So he took it. Saint Mark took the drug charge. Lost his job, his wife, his means of making a living. Accepted that he couldn’t take the risk of divulging what he knew. A martyr to his own
purity of purpose. The suicide, I guess, was simply the outcome of all that. When your life is completely fucked, what’s the point of continuing?

Other parts of the puzzle start clicking
into place too. Some clearly. Others dimly. Like water trickling under ice or a weight of snow settling on a roof.

And that’s fine. I don’t need the whole thing now. I have what I need.

I’m still wearing Ayla’s little bracelet. I touch it and promise her and Theo, once again, that we’re going to drag this whole mess out into the open.

Their father: not a criminal, but a fighter for
justice.

How much difference will it make to the children to know that? I think it’ll make all the difference in the world. I imagine Theo’s serious dark-eyed little face when I tell him,
Yes, it was all a mistake
.

But back to me and back to now.

It’s past 7
AM
. It’s still dark. Nothing has moved on the lane. Nothing will until full daylight. The snow is above my boots now. Still
falling, still
beautiful.

I decide I’ll get two or three hours’ sleep, then get down the hill early enough that I can walk it if I really have to. I’ve enjoyed my night up here, but there’s almost
no food left and not much wood. I’m exhausted, I realise. Bone-tired.

Pull my nest closer to the stove. Add logs to the fire. I’m asleep within the minute.

 

 

 

 

32

 

 

 

 

Wake up. Achy and cold. It’s dark.

Dark and it shouldn’t be.

Cold and it shouldn’t be.

Check my watch: it’s half past two in the afternoon. I’ve slept almost eight hours, rare for me at any time, no matter now tired I am.

The room is dark because more snow has fallen and the window is occluded. A dim white light filters
in. The room’s not supposed to be cold. The stove is long gone out, but the storage
heaters should be burning the place up and they’re not.

A moment’s experiment shows that the electrics are all dead. None of the switches have tripped. It must be a full-scale power outage. Hardly surprising, I suppose, and up here there
won’t be engineers racing to restore power.

Oh crap. I need to
get out of here and my brain is feeling muddy after too much sleep. There’s half a packet of biscuits left. Otherwise only oil and sugar. I shove the biscuits in my
pocket and go carefully down the drive to see if my car will start. The poor lamb is completely buried in snow. At first the door is frozen shut, but when I yank it hard enough, it opens. Key into
the ignition.
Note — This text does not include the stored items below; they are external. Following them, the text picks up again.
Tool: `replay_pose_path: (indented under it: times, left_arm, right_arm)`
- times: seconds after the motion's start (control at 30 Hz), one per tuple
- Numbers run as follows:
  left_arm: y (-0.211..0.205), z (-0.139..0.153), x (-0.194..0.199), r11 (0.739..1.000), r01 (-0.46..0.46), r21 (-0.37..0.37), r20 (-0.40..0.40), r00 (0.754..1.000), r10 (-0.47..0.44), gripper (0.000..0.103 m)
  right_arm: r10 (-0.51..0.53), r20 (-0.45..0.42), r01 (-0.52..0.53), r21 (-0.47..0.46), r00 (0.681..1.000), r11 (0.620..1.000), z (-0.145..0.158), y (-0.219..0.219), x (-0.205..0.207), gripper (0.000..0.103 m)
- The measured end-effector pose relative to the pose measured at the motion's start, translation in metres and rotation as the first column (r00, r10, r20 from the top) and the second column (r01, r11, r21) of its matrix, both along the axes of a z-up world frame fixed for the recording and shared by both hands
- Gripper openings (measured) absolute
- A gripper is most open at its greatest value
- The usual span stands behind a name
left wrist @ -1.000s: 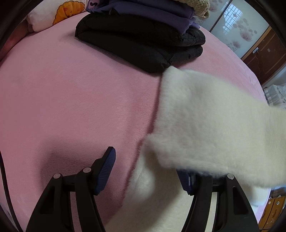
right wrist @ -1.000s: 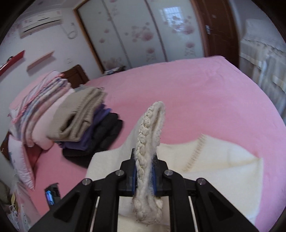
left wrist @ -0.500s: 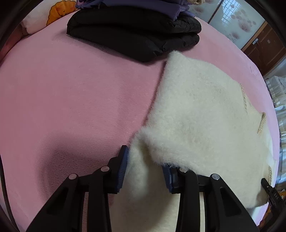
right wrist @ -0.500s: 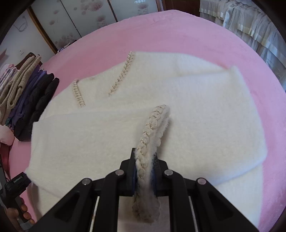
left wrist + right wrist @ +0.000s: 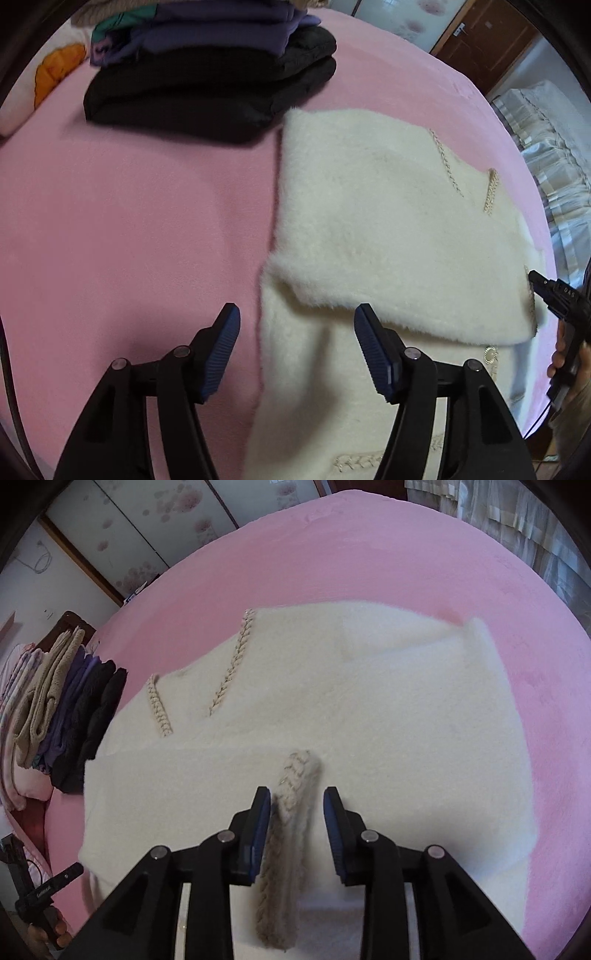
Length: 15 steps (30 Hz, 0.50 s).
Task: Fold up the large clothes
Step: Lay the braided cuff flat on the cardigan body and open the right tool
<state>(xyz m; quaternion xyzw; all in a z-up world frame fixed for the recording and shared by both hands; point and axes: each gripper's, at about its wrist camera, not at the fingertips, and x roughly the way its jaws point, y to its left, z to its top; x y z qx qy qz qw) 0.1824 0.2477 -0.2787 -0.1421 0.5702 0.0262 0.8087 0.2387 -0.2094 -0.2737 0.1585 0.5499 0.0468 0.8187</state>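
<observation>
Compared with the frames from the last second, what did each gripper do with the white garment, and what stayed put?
Both let go. The right gripper, which had carried the braided edge over and down, now stands open around it. The left gripper, half closed on the white garment half a second ago, is open again. The stack of folded clothes and pink bedspread stayed.

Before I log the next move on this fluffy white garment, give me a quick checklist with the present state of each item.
1. Left claw open and free of fabric: ok, the jaws stand apart above the garment's edge.
2. Right claw open: ok, though the braided trim strip still stands between its pads, touching the left one.
3. Folded flap lying flat on the white garment: ok.
4. Garment fully on the pink bed: cannot tell, the near edge is out of frame.
5. Garment apart from the stack of folded clothes: cannot tell, its far corner lies very close to it.
</observation>
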Motion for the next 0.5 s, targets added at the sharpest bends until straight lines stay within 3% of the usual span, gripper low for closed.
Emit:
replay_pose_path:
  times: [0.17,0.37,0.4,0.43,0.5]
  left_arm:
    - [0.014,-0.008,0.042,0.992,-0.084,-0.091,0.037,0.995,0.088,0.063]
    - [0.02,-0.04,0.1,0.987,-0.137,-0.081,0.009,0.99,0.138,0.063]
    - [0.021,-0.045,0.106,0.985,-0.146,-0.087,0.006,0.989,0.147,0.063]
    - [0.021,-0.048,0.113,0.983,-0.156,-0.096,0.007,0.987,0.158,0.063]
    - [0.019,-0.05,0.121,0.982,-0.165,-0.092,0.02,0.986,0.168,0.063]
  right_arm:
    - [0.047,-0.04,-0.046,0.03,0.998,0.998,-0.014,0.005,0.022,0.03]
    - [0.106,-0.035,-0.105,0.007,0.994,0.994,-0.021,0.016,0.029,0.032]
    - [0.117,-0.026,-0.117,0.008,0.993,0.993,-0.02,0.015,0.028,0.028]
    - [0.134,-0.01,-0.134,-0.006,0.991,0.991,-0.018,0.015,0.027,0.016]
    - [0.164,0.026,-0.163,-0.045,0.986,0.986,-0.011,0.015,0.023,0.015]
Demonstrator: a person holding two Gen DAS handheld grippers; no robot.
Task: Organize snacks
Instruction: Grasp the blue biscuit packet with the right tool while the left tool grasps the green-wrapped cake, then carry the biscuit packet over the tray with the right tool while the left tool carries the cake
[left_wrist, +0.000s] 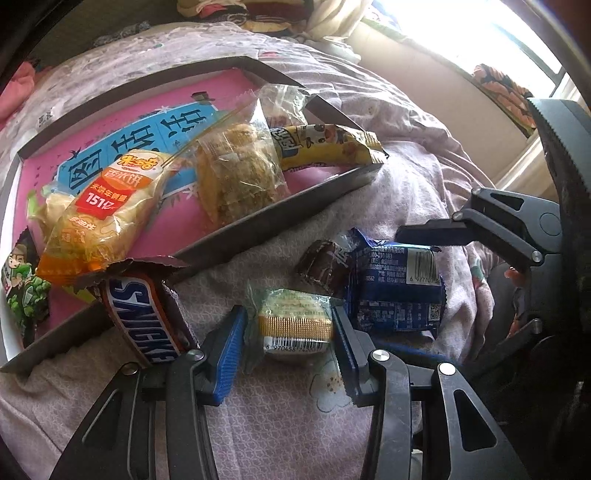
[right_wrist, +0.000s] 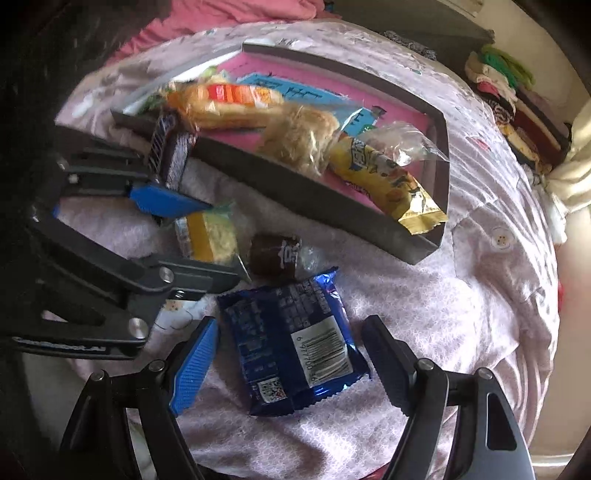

A quick prayer to whichever
god protects sporty little cabriolets of dubious mechanical reliability, then turn the key. The engine fires up on the second attempt. Quick thank you to
the god in question.

And there have been vehicles moving on the lane. There are tyre tracks already part filled in, but at least they point me in the right direction. I’m a little uncertain as to whether
I’ll be able to get my car out
of the drive and onto the lane, but I set to work with Buzz’s precious shovel. It is indeed ridiculously oversized, but what the hell. Needs must when the
devil rides.

I work hard until the car stands clear of its snowy curtains. Clear enough that there is, at least approximately, a way through onto the lane.

Then nothing for it but to try. Get in the car. Put it in gear and try to get
it out onto the road. It needs to clear a little ridge of snow and turn hard through ninety degrees, if I’m
not to ram the hedge opposite.

Buzz, I know, would have an instinctive feel for how to do this. ‘Back up a little, Fiona. Rock it, don’t let that wheel spin. Easy now. No, no, half-lock only. Don’t try to
force it.’ Buzz would ease that car out onto the road and make it look as easy
as pie.

Me, my technique is different. I try easing the car over the ridge, but nothing doing. Then I start panicking and start revving the engine and gritty snow flies in a gale of fury from my front
tyres. Then I stall. Then restart the car and leave the engine running as I hack away with the shovel again.

I wish Buzz was here.

Wish, but also don’t. When your head has been as muddled
as mine, for as long as mine, you see things in a different way. Right now, I’m alive. I don’t just know it with my
head. I feel it in my painfully cold fingers. Feel it in my sodden boots. Feel it in my racing heart. I even feel it in these intricate little computations of survival. A dead person wouldn’t
care, and I do. I really do.

Anyway. I’m done digging. Back into the car. Try again.
First nothing happens, then the car shoots forward out of its rut. I turn the wheel, skid, slide straight into the bank opposite,
bounce off and end up pointing downhill, the right way, square in the tyre tracks. I drive a few yards, just to check the car can do it. And it can. The clever beast. It can.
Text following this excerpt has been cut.